## What to work on
Go through the listing below. Copy each line that has the string "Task".

## Input material
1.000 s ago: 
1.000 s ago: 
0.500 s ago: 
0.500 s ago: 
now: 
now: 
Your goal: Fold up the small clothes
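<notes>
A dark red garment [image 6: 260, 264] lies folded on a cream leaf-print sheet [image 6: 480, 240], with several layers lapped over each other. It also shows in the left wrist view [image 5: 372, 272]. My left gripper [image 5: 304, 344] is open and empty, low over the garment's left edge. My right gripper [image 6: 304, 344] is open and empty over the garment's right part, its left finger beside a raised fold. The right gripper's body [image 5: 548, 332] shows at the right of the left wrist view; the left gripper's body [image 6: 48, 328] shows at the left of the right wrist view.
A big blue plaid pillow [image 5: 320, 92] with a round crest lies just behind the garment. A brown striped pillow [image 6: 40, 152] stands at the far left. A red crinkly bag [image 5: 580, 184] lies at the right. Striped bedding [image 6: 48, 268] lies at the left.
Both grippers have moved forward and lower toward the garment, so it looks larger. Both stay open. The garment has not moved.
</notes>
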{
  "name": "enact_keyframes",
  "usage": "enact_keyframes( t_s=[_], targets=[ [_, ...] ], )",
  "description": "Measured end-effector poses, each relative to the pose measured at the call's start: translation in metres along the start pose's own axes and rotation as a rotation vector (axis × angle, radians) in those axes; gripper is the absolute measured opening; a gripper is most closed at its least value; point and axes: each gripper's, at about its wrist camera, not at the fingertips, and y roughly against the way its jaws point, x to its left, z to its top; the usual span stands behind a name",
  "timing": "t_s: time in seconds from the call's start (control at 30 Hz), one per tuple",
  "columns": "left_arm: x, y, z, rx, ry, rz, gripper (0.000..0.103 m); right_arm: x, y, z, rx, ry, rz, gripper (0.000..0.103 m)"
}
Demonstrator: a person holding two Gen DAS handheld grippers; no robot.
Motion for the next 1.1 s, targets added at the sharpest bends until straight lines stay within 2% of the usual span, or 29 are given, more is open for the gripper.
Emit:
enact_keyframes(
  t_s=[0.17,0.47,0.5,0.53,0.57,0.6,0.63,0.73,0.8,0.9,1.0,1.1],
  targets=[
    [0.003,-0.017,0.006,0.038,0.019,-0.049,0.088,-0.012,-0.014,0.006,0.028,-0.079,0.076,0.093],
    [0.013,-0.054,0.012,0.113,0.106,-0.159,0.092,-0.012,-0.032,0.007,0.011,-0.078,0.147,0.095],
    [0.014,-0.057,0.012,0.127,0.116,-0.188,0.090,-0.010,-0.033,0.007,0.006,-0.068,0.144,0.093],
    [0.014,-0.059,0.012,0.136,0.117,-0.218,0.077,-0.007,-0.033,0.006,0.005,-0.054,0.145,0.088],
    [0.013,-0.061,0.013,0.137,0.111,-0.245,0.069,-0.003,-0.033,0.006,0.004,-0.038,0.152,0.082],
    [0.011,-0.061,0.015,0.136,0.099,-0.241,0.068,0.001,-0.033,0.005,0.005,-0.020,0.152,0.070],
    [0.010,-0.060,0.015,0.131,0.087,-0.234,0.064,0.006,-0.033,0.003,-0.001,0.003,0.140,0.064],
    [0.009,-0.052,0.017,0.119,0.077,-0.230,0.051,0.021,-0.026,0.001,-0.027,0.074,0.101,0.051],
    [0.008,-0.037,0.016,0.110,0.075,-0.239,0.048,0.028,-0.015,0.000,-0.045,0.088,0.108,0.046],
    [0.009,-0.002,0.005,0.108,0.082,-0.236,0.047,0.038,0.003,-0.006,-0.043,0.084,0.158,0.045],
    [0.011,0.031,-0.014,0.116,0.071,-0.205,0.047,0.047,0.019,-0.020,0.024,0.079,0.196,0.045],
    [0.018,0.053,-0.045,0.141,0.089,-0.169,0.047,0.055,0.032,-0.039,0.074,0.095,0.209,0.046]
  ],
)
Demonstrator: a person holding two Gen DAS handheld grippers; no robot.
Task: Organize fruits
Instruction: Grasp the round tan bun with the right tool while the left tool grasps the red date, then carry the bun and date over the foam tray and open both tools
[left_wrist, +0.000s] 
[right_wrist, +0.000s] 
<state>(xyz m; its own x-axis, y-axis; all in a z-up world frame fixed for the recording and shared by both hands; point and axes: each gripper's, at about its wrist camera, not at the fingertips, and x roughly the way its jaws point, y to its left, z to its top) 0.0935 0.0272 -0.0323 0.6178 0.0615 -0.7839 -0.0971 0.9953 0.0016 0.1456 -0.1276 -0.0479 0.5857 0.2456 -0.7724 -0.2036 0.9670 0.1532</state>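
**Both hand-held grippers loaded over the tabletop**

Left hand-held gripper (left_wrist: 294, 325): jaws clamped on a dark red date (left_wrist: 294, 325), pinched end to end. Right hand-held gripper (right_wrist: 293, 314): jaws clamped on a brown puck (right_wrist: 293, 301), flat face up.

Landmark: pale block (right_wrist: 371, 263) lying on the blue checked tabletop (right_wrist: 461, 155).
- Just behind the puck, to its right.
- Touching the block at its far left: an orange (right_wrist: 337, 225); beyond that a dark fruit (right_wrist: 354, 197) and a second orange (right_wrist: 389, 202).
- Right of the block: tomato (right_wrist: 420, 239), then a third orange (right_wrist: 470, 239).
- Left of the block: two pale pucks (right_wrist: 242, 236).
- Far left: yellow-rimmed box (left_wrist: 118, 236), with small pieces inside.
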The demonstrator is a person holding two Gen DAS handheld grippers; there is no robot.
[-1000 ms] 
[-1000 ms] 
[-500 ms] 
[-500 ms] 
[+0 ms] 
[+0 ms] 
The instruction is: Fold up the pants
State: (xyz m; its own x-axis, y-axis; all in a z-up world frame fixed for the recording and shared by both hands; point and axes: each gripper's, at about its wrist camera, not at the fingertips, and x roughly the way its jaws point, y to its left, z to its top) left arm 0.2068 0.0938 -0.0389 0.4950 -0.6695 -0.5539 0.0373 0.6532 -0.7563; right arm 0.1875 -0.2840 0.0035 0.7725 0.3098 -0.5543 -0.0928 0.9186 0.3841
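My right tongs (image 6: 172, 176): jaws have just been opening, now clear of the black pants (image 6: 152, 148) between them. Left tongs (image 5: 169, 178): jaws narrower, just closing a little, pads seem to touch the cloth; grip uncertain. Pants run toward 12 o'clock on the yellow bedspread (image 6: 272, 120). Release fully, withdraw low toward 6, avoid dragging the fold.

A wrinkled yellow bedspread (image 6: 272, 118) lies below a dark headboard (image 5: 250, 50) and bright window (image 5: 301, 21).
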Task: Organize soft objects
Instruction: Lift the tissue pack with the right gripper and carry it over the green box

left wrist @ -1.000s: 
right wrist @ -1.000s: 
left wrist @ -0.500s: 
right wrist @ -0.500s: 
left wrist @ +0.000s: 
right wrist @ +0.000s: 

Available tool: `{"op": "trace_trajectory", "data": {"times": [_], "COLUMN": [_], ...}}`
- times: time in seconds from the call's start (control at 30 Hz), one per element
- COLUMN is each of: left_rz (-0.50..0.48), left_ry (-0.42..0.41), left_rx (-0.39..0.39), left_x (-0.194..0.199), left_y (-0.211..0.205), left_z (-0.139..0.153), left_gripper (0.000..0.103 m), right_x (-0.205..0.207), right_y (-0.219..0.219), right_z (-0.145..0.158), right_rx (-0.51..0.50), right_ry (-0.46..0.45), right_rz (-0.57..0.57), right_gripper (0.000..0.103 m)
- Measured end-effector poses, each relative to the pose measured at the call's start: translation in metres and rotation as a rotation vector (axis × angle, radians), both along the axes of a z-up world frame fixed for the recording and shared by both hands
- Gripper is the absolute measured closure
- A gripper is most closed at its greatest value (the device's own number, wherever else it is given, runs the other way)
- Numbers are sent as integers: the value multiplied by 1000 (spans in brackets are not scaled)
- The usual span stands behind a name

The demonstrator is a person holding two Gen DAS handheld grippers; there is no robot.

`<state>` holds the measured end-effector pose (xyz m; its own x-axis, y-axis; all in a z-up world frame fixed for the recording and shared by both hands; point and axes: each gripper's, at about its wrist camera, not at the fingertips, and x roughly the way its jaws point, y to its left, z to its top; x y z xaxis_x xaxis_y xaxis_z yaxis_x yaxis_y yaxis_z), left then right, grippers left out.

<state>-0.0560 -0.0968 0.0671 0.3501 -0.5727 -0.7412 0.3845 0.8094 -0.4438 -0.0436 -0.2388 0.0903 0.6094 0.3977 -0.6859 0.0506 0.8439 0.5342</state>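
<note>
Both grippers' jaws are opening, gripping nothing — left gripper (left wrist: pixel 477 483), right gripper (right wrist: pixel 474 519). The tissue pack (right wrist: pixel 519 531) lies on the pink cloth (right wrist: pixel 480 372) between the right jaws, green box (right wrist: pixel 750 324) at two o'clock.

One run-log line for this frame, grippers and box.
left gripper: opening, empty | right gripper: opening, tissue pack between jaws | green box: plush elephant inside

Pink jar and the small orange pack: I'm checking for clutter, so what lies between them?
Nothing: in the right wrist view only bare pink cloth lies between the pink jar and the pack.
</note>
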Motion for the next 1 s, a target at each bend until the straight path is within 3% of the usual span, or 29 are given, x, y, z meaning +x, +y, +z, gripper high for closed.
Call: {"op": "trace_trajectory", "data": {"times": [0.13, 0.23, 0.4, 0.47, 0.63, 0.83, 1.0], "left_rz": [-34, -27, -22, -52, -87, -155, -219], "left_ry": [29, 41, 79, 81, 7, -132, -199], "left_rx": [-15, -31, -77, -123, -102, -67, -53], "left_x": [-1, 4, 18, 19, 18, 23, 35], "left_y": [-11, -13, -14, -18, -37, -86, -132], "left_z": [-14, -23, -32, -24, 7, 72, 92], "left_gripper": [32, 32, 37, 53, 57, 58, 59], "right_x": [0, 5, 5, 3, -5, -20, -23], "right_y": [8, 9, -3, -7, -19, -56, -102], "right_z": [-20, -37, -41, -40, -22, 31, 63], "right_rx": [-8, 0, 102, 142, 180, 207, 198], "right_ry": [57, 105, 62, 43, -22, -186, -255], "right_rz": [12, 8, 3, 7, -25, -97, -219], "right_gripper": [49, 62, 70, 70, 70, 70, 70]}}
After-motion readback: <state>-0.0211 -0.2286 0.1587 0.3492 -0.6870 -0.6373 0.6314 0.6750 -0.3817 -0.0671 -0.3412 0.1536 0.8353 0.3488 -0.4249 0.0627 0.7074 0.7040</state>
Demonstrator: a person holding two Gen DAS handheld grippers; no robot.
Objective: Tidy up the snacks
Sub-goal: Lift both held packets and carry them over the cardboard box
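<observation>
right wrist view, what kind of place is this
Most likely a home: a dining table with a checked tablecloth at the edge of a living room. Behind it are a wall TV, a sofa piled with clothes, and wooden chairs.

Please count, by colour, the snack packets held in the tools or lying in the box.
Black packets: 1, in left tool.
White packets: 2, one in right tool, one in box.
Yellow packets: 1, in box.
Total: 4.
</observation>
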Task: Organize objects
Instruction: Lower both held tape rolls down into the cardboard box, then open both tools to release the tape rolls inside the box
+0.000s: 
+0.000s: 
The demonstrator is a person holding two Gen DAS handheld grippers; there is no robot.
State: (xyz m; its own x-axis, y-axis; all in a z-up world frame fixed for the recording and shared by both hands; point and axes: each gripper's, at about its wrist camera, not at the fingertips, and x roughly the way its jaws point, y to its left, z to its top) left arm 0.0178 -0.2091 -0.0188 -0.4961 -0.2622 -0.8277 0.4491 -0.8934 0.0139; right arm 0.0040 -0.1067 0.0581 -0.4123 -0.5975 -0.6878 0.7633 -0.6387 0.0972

## Written solution
Task: Organize fruits
Task: Organize soft objects
Task: Organize objects

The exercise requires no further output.